Task requirements
Only these lines, please: the first one of the records through the one containing "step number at", retyped exactly, both ends included and pictures omitted.

—————

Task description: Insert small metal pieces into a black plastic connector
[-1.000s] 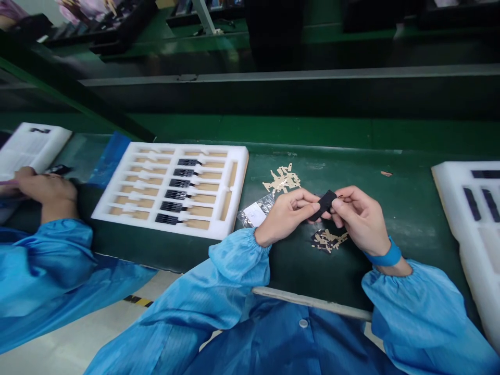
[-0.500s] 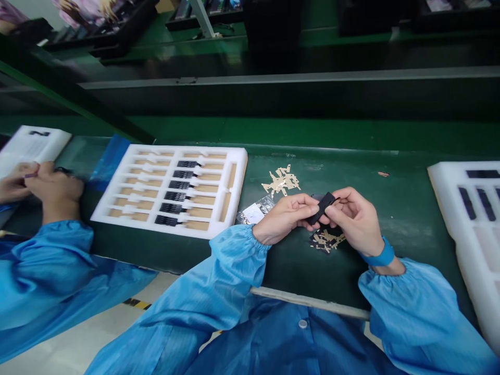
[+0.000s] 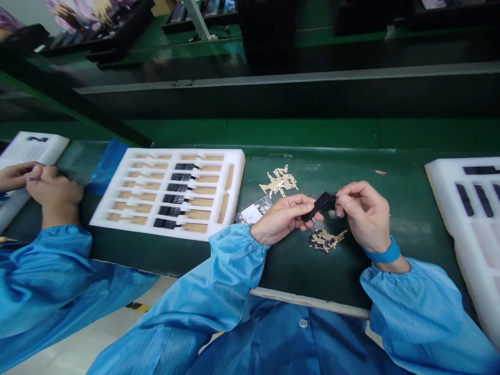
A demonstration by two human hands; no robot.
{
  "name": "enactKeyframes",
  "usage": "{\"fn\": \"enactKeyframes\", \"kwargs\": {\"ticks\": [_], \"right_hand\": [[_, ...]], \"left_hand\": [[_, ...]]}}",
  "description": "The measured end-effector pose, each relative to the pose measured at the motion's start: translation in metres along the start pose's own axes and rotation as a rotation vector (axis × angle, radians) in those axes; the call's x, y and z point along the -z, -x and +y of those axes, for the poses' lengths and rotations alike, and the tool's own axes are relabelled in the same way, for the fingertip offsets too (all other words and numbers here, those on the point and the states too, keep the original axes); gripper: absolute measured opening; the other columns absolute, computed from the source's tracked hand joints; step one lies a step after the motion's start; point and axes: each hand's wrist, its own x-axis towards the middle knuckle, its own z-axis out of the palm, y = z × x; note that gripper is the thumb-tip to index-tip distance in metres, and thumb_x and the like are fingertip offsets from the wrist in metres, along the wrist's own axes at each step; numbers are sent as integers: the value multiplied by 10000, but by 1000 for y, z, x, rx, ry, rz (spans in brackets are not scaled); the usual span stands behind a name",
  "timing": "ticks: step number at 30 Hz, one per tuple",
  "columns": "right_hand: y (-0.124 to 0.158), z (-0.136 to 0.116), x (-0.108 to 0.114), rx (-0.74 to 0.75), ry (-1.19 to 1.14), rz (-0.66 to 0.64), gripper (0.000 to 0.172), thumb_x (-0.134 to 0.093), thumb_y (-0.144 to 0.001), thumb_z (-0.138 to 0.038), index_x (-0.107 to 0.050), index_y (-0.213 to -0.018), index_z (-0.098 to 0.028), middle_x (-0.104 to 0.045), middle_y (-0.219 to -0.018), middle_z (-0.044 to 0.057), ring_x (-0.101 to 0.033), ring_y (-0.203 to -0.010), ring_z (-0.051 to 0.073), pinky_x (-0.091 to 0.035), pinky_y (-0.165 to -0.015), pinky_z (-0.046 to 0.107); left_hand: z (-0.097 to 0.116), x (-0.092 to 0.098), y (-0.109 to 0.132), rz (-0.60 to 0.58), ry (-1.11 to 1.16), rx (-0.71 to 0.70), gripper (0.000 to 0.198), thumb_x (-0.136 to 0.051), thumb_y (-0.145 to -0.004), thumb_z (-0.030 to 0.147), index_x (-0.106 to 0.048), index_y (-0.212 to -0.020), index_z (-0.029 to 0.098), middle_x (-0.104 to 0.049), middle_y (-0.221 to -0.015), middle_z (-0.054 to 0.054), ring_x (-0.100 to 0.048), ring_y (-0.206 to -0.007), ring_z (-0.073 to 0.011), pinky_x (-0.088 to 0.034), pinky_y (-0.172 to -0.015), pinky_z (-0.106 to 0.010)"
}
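— Black strip [image 3: 321, 203], where is it sitting right now?

— It is hanging in the air above the green surface [image 3: 398, 208], tilted, with the left hand [image 3: 283, 219] pinching its lower end between thumb and fingers. Held up like that, its upper end is staying free for the other hand.

— And the right hand [image 3: 361, 213]?

— It is closing its fingertips at the strip's upper end; whether it is gripping the strip itself or something small on it, I cannot tell.

— What is lying around them?

— A dark pile of small bits [image 3: 326, 239] is lying just under the hands, a paler pile [image 3: 280, 181] farther back, a clear bag [image 3: 255, 211] beside the left wrist. The foam tray [image 3: 234, 156] is sitting within left reach, with black strips filling some of its slots. A co-worker's hands [image 3: 42, 185] are working at the far left.
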Motion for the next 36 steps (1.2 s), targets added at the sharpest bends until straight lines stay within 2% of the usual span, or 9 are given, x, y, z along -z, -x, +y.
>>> {"fn": "enactKeyframes", "kwargs": {"ticks": [7,17,25,36], "right_hand": [[-2,-12,-8,-20,70,10,177,-747,-856,-321,-634,-811,-192,-598,-649,-26,-535,-515,101,-469,-511,237],[-3,-11,-8,-52,130,6,148,-707,-872,-293,-632,-799,-188,-579,-573,-32,-526,-495,98,-442,-501,219],[-4,-12,-9,-79,142,22,196,-728,-847,-342,-626,-776,-190,-580,-563,-29,-519,-486,102,-439,-493,227],[-5,-7,-5,-132,82,-19,217,-730,-860,-356,-614,-784,-190,-570,-563,-34,-514,-495,99,-427,-511,229]], "left_hand": [[0,-1,0,-12,-11,17,325,-812,-819,356,-663,-968,109,-714,-838,-62,-599,-603,-65,-435,-517,-148],[-3,4,-1,-60,-63,25,375,-808,-841,393,-642,-1023,109,-657,-816,-27,-587,-601,-49,-432,-534,-139],[-4,5,-2,-35,-77,21,428,-840,-803,415,-635,-1033,118,-677,-813,-31,-598,-597,-53,-419,-530,-143],[-4,7,-3,-9,-197,-86,445,-798,-843,444,-637,-1096,115,-708,-852,-57,-630,-630,-77,-466,-561,-167]]}}
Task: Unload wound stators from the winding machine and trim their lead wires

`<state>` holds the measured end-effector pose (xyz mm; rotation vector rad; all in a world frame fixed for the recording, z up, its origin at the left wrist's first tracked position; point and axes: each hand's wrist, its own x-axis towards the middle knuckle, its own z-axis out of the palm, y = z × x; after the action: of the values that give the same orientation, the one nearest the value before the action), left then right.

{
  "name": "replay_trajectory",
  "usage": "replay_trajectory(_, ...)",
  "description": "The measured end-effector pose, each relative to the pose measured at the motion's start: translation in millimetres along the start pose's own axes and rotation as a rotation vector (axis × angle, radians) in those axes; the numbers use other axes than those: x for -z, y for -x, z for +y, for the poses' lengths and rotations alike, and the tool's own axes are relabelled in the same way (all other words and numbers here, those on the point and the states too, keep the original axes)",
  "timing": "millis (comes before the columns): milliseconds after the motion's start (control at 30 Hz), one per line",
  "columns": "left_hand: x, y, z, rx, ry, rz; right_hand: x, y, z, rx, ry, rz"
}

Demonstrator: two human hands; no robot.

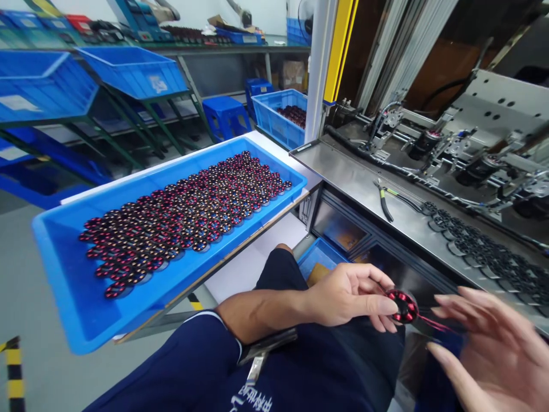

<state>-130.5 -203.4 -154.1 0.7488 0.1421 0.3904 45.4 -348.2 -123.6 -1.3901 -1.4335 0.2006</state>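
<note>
My left hand [351, 294] pinches a small round wound coil [402, 305] with red windings and thin red wire tails trailing to the right. My right hand [493, 349] hovers just right of the coil with its fingers stretched out, slightly blurred, close to the wire tails; I cannot tell if it touches them. Both hands are over my lap, in front of the metal bench [364, 177].
A blue tray [64, 269] filled with several rows of similar coils sits to my left on a white shelf. Pliers [383, 200] and a row of dark coils [484, 249] lie on the bench, with a machine fixture [472, 154] behind. Blue bins [274, 117] stand farther back.
</note>
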Motion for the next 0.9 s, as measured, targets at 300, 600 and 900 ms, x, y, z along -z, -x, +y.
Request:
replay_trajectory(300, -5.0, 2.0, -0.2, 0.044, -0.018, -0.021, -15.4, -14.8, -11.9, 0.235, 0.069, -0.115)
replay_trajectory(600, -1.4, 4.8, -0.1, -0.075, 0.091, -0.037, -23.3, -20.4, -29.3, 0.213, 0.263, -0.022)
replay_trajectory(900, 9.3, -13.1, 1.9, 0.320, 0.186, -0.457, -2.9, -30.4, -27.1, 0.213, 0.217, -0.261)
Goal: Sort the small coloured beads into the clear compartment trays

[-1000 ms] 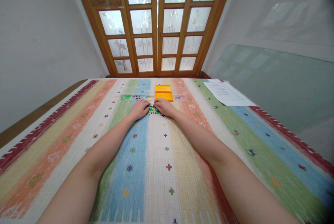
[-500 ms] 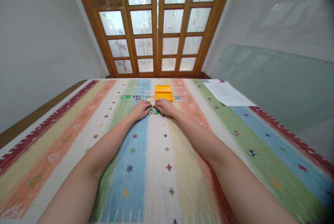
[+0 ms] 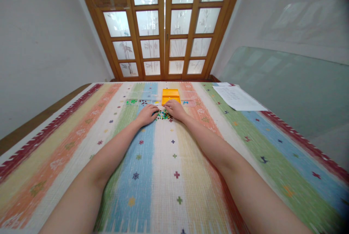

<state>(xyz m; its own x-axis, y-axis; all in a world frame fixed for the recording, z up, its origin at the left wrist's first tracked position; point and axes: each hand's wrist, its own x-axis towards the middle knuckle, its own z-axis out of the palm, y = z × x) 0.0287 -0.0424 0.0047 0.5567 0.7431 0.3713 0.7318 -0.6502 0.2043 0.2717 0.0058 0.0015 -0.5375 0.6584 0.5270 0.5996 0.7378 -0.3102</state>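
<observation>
A small heap of mixed green, blue, yellow and dark pieces (image 3: 164, 114) lies on the cloth between my hands; they are too small to name. My left hand (image 3: 148, 114) rests at the heap's left edge, its fingers curled together at the pieces. At the upper right of the heap is my right hand (image 3: 176, 110), with fingers bent and tips close together. Whatever either hand pinches is too small to see. Just behind the right hand stands an open orange box (image 3: 171, 92), its front part covered by that hand.
Clear plastic compartment trays flank the orange box. The left tray (image 3: 136, 97) holds green, dark and yellow pieces; the right tray (image 3: 192, 100) has blue ones. White paper sheets (image 3: 236, 97) lie at the right on the striped tablecloth (image 3: 163, 176). A glass-paned door (image 3: 165, 41) stands beyond.
My right hand has moved slightly up and to the right, toward the orange box, so more of the heap shows. My left hand stays nearly in place.
</observation>
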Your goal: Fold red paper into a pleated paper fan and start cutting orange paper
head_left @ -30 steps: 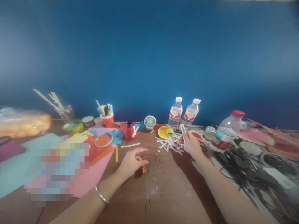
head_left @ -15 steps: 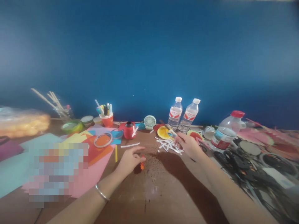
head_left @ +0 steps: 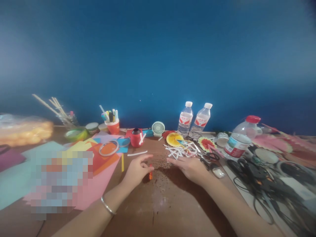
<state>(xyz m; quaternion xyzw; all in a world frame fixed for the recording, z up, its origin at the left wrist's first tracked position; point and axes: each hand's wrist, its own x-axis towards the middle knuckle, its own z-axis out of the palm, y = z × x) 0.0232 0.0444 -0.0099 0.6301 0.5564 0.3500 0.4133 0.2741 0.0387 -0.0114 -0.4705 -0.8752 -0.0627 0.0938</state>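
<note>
My left hand [head_left: 137,169] is over the middle of the brown table, its index finger stretched out above the thumb. A small orange zigzag-edged piece [head_left: 150,175] shows above and below the thumb tip, which seems to press on it; the other fingers are hidden. My right hand [head_left: 191,168] lies low over the table opposite, fingers stretched toward the left hand, with nothing visible in them. Just beyond it is a heap of white paper strips [head_left: 176,151]. Yellow [head_left: 174,139] and red-yellow [head_left: 206,144] pleated paper rosettes lie behind.
Coloured paper sheets [head_left: 98,194] with a roll of tape [head_left: 108,148] cover the left. At the back stand a pen cup [head_left: 113,127], a red jar [head_left: 136,140], a small fan [head_left: 158,128] and two water bottles [head_left: 185,120]. Right are a large bottle [head_left: 239,141] and black cables [head_left: 249,174].
My right hand has come back from beside the yellow rosette toward the left hand, leaving a small blue-white item on the strips. The left hand and orange piece look unmoved.
</note>
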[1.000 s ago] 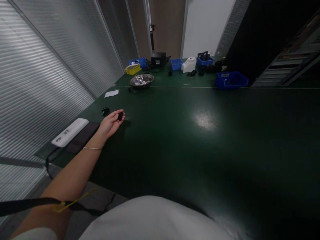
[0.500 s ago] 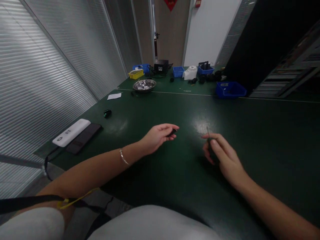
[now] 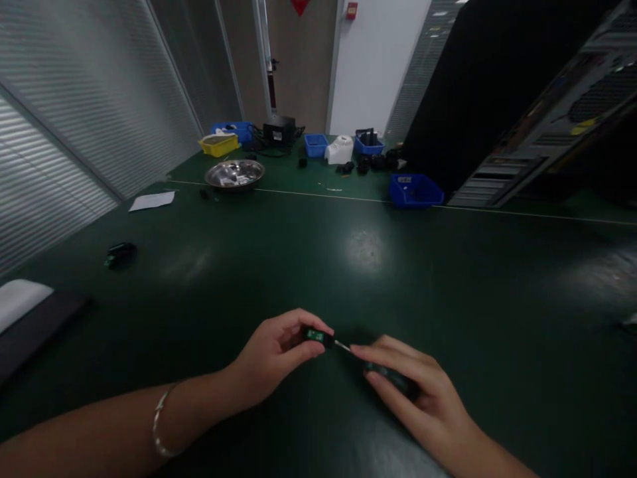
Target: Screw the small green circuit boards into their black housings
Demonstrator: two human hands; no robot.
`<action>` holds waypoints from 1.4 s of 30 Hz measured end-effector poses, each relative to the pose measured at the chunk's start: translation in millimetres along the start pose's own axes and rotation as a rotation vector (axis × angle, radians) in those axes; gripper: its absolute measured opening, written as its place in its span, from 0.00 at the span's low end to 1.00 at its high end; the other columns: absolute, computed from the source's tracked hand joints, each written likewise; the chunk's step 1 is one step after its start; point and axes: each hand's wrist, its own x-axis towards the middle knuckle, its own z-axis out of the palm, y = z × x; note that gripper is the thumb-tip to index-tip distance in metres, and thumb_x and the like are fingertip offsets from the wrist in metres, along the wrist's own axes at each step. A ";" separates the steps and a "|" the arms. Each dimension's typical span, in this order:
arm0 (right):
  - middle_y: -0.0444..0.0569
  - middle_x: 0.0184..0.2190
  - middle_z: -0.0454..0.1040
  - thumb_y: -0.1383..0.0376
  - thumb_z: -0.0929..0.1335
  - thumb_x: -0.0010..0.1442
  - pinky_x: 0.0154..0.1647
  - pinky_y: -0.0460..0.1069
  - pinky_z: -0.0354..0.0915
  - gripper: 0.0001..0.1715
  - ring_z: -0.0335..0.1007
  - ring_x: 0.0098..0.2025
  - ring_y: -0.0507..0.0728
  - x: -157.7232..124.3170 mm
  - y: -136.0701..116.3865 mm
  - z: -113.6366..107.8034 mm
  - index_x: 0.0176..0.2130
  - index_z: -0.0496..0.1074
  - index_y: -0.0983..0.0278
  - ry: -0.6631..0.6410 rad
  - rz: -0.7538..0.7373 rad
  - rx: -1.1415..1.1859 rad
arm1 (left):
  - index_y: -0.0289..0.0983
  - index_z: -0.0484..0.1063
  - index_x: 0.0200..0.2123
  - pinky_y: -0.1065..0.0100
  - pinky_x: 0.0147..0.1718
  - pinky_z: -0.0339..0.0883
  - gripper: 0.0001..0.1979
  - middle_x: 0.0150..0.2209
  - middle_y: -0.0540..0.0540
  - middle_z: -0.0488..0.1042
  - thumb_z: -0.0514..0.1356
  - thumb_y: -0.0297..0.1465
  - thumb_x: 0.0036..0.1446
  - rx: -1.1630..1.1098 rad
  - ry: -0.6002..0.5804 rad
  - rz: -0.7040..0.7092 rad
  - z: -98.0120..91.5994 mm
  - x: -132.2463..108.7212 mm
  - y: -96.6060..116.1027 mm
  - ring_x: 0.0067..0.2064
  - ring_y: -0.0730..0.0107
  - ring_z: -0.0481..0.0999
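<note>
Between the thumb and fingers of my left hand (image 3: 276, 355) is a small black part with a green circuit board (image 3: 315, 335). My right hand (image 3: 418, 385) grips a screwdriver (image 3: 391, 377) by its dark handle, with the thin metal shaft pointing left. The shaft's tip is at the right end of the black part; whether it touches cannot be made out. Both hands are low over the dark green table (image 3: 298, 265). Part of the handle is hidden by my right fingers.
A black and green part (image 3: 119, 253) lies at the left, near a white sheet (image 3: 152, 201). Farther back stand a metal bowl (image 3: 235, 175) with small pieces, a yellow bin (image 3: 219, 145) and a blue bin (image 3: 416, 191). A computer case (image 3: 527, 126) stands at the right.
My hands have come together, bringing the screwdriver tip to the small black part. The screwdriver has turned from pointing away to pointing left. The view has shifted right.
</note>
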 end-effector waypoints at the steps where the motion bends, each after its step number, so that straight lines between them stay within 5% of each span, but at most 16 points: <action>1: 0.49 0.36 0.75 0.71 0.65 0.65 0.34 0.50 0.67 0.22 0.73 0.36 0.57 -0.8 1.2 -0.3 0.55 0.72 0.53 -0.005 0.019 -0.004 | 0.41 0.76 0.43 0.62 0.45 0.67 0.10 0.44 0.44 0.78 0.64 0.27 0.57 0.011 0.009 -0.017 -0.9 0.7 -0.8 0.46 0.62 0.76; 24: 0.50 0.33 0.74 0.73 0.64 0.64 0.30 0.49 0.67 0.22 0.73 0.32 0.56 -0.3 6.1 1.4 0.55 0.71 0.57 -0.083 0.038 -0.072 | 0.35 0.76 0.41 0.62 0.45 0.68 0.08 0.42 0.42 0.76 0.65 0.24 0.56 0.138 -0.036 0.135 3.0 1.3 -0.6 0.45 0.62 0.76; 32: 0.50 0.33 0.74 0.75 0.64 0.63 0.30 0.47 0.68 0.24 0.74 0.32 0.55 4.0 4.7 -1.1 0.55 0.72 0.57 -0.085 0.023 -0.038 | 0.36 0.79 0.38 0.69 0.40 0.71 0.06 0.38 0.45 0.80 0.67 0.28 0.55 -0.282 0.043 -0.157 13.6 -0.8 6.8 0.37 0.71 0.79; 42: 0.50 0.35 0.75 0.76 0.64 0.63 0.32 0.48 0.68 0.25 0.74 0.34 0.55 2.9 6.1 1.5 0.56 0.71 0.57 -0.110 0.020 0.021 | 0.32 0.80 0.37 0.70 0.38 0.76 0.06 0.33 0.43 0.84 0.67 0.26 0.55 -0.430 -0.033 -0.234 7.4 3.3 6.5 0.35 0.69 0.82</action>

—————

Your response
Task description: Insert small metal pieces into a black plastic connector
[-1.000s] 
[-0.500s] 
[+0.000s] 
A demonstration by two human hands; no robot.
{
  "name": "enactKeyframes",
  "usage": "{\"fn\": \"enactKeyframes\", \"kwargs\": {\"ticks\": [_], \"right_hand\": [[_, ...]], \"left_hand\": [[_, ...]]}}",
  "description": "The measured end-effector pose, each relative to the pose measured at the motion's start: translation in metres along the start pose's own axes and rotation as a rotation vector (axis × angle, radians) in those axes; the call's x, y and z point along the -z, -x and +y of those axes, for the poses' lengths and rotations alike, and the tool's own axes are relabelled in the same way, for the fingertip offsets too (all other words and numbers here, those on the point and the states too, keep the original axes); gripper: absolute measured opening; the other columns absolute, computed from the source's tracked hand joints; step one lies a step after the motion's start; point and axes: each hand's wrist, its own x-axis towards the middle knuckle, its own z-axis out of the palm, y = z × x; note that gripper is the thumb-tip to index-tip distance in metres, and thumb_x and the like are fingertip offsets from the wrist in metres, along the wrist's own axes at each step; numbers are sent as integers: the value multiplied by 10000, but by 1000 for y, z, x, rx, ry, rz (spans in brackets are not scaled); the usual span stands behind a name",
  "timing": "ticks: step number at 30 Hz, one per tuple",

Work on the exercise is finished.